Task requirements: Could you write the entries out again, exactly as they are?

╭─ Record excerpts

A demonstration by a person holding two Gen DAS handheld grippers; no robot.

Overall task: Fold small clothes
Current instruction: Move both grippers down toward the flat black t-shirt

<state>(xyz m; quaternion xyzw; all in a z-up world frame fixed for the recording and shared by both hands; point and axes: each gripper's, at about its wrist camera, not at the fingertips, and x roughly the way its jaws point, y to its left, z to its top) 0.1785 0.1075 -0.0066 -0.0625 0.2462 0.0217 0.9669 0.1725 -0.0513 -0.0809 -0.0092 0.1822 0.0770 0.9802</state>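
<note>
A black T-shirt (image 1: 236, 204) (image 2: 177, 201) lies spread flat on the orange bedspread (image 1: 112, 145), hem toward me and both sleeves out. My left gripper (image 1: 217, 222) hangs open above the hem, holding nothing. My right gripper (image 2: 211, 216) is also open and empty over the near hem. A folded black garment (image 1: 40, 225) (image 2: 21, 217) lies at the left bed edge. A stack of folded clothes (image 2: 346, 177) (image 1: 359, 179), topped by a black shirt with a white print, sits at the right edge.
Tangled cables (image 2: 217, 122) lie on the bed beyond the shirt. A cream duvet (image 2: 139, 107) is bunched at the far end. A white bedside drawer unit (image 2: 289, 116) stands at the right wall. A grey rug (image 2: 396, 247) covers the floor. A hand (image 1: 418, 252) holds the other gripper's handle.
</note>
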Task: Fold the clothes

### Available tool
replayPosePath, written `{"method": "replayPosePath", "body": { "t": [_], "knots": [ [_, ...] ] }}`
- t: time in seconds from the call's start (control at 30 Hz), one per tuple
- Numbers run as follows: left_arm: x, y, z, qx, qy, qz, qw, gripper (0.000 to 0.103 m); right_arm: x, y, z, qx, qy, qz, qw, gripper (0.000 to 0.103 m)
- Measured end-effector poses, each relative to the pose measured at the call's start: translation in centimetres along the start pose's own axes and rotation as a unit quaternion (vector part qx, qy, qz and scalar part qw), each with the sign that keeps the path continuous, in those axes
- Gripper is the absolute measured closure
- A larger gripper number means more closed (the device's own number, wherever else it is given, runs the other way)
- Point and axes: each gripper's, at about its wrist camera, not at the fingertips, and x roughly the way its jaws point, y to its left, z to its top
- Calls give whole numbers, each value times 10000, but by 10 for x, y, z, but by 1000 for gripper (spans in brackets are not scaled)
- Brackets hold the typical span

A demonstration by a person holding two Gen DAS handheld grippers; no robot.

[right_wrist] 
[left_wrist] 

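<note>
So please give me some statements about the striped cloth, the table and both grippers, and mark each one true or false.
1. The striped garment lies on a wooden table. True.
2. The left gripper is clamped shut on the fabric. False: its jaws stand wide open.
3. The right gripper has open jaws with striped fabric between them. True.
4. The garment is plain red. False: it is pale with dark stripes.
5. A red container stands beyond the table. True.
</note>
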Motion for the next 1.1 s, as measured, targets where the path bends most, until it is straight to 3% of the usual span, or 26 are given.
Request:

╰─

Exercise answer:
A demonstration by a person holding two Gen DAS handheld grippers; no robot.

Overall task: Fold small clothes
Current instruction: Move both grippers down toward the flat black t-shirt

<state>(xyz m; quaternion xyzw; all in a z-up world frame fixed for the recording and shared by both hands; point and axes: each gripper's, at about its wrist camera, not at the fingertips, and x roughly the way its jaws point, y to its left, z to its top) 0.1785 0.1075 -0.0066 -0.0625 0.2462 0.0217 0.9669 0.1725 -0.0513 -0.0809 -0.0092 0.1822 0.0770 0.9802</state>
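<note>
A black T-shirt (image 1: 236, 204) (image 2: 177, 201) lies spread flat on the orange bedspread (image 1: 112, 145), hem toward me and both sleeves out. My left gripper (image 1: 217, 222) hangs open above the hem, holding nothing. My right gripper (image 2: 211, 216) is also open and empty over the near hem. A folded black garment (image 1: 40, 225) (image 2: 21, 217) lies at the left bed edge. A stack of folded clothes (image 2: 346, 177) (image 1: 359, 179), topped by a black shirt with a white print, sits at the right edge.
Tangled cables (image 2: 217, 122) lie on the bed beyond the shirt. A cream duvet (image 2: 139, 107) is bunched at the far end. A white bedside drawer unit (image 2: 289, 116) stands at the right wall. A grey rug (image 2: 396, 247) covers the floor. A hand (image 1: 418, 252) holds the other gripper's handle.
</note>
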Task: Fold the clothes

### Available tool
replayPosePath, written `{"method": "replayPosePath", "body": { "t": [_], "knots": [ [_, ...] ] }}`
- t: time in seconds from the call's start (control at 30 Hz), one per tuple
- Numbers run as follows: left_arm: x, y, z, qx, qy, qz, qw, gripper (0.000 to 0.103 m); right_arm: x, y, z, qx, qy, qz, qw, gripper (0.000 to 0.103 m)
- Measured end-effector poses, each relative to the pose measured at the call's start: translation in centimetres along the start pose's own axes and rotation as a unit quaternion (vector part qx, qy, qz and scalar part qw), each with the sign that keeps the path continuous, in those axes
- Gripper is the absolute measured closure
- A larger gripper number means more closed (the device's own number, wherever else it is given, runs the other way)
- Point and axes: each gripper's, at about its wrist camera, not at the fingertips, and x roughly the way its jaws point, y to its left, z to its top
- Calls give whole numbers, each value times 10000, but by 10 for x, y, z, but by 1000 for gripper (spans in brackets are not scaled)
- Brackets hold the typical span

A demonstration by a person holding two Gen DAS handheld grippers; no robot.

[right_wrist] 
[left_wrist] 

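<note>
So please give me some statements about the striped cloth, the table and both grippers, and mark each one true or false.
1. The striped garment lies on a wooden table. True.
2. The left gripper is clamped shut on the fabric. False: its jaws stand wide open.
3. The right gripper has open jaws with striped fabric between them. True.
4. The garment is plain red. False: it is pale with dark stripes.
5. A red container stands beyond the table. True.
</note>
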Motion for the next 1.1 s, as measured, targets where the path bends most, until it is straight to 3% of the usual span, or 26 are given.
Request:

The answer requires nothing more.